Other Approaches
This section will discuss some ways to relate GAMs to other forms of nonlinear modeling approaches, some familiar and others perhaps less so. In addition, I will note some extensions to GAMs to consider.
Other Nonlinear Modeling Approaches
Known Functional Form
It should be noted that one can place generalized additive models under a general heading of nonlinear models whose focus may be on transformations of the outcome (as with generalized linear models), the predictor variables (polynomial regression and GAMs), or both (GAMs), in addition to those whose effects are nonlinear in the parameters37 38. A primary difference between GAMs and those models is that we don’t specify the functional form of features beforehand with GAMs.

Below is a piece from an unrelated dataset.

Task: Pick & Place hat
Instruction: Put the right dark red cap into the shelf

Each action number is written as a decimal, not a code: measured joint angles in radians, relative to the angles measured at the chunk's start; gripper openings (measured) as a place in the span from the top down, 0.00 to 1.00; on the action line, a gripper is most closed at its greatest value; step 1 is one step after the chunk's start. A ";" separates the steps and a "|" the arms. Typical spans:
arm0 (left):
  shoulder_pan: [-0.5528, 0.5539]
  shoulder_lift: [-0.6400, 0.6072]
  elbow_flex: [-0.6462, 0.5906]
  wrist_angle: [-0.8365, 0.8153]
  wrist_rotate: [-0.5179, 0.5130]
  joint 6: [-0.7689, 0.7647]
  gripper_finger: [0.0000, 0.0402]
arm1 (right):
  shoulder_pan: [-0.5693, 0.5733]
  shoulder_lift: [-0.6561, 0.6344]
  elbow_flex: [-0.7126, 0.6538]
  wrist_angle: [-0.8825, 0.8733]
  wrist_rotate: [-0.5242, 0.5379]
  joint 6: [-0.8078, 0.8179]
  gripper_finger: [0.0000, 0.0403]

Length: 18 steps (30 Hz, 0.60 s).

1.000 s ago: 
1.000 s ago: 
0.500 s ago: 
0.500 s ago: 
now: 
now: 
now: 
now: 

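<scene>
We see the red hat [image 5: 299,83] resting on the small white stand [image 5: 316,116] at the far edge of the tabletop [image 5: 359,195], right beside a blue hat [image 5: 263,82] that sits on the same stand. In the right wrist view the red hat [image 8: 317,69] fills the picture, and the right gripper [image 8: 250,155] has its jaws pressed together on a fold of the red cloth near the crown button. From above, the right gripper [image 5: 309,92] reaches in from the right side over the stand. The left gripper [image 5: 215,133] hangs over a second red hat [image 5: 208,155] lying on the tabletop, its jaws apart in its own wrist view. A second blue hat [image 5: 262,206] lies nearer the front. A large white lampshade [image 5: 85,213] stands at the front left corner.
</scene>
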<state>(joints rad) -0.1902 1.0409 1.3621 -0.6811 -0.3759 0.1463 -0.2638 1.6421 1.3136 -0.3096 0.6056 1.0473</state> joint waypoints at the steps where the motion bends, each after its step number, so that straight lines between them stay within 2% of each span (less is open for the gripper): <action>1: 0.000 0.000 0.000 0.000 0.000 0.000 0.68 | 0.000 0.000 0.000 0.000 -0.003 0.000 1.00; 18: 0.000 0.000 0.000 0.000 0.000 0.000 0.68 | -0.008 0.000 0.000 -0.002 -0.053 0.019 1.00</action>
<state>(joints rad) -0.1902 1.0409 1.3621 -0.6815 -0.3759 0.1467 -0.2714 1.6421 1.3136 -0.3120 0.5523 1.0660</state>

In cases where the functional form may be known, one can use an approach such as nonlinear least squares, and there is inherent functionality with base R, such as the nls function. As is the usual case, such functionality is readily extendable to a great many other analytic situations, e.g. the gnm for generalized nonlinear models or nlme for nonlinear mixed effects models.
Response Transformation
As noted, it is common practice, perhaps too common, to manually transform the response and go about things with a typical linear model. While there might be specific reasons for doing so, the primary reason many seem to do so is to make the distribution ‘more normal’ so that regular regression methods can be applied, which stems from a misunderstanding of the assumptions of standard regression. As an example, a typical transformation is to take the log, particularly to tame ‘outliers’ or deal with heteroscedasticity.
While it was a convenience ‘back in the day’ because we didn’t have software or computing power to deal with a lot of data situations aptly, this is definitely not the case now. In many cases it would be better to, for example, conduct a generalized linear model with a log link, or perhaps assume a different distribution for the response directly (e.g. log- or skew-normal), and many tools allow analysts to do this with ease39.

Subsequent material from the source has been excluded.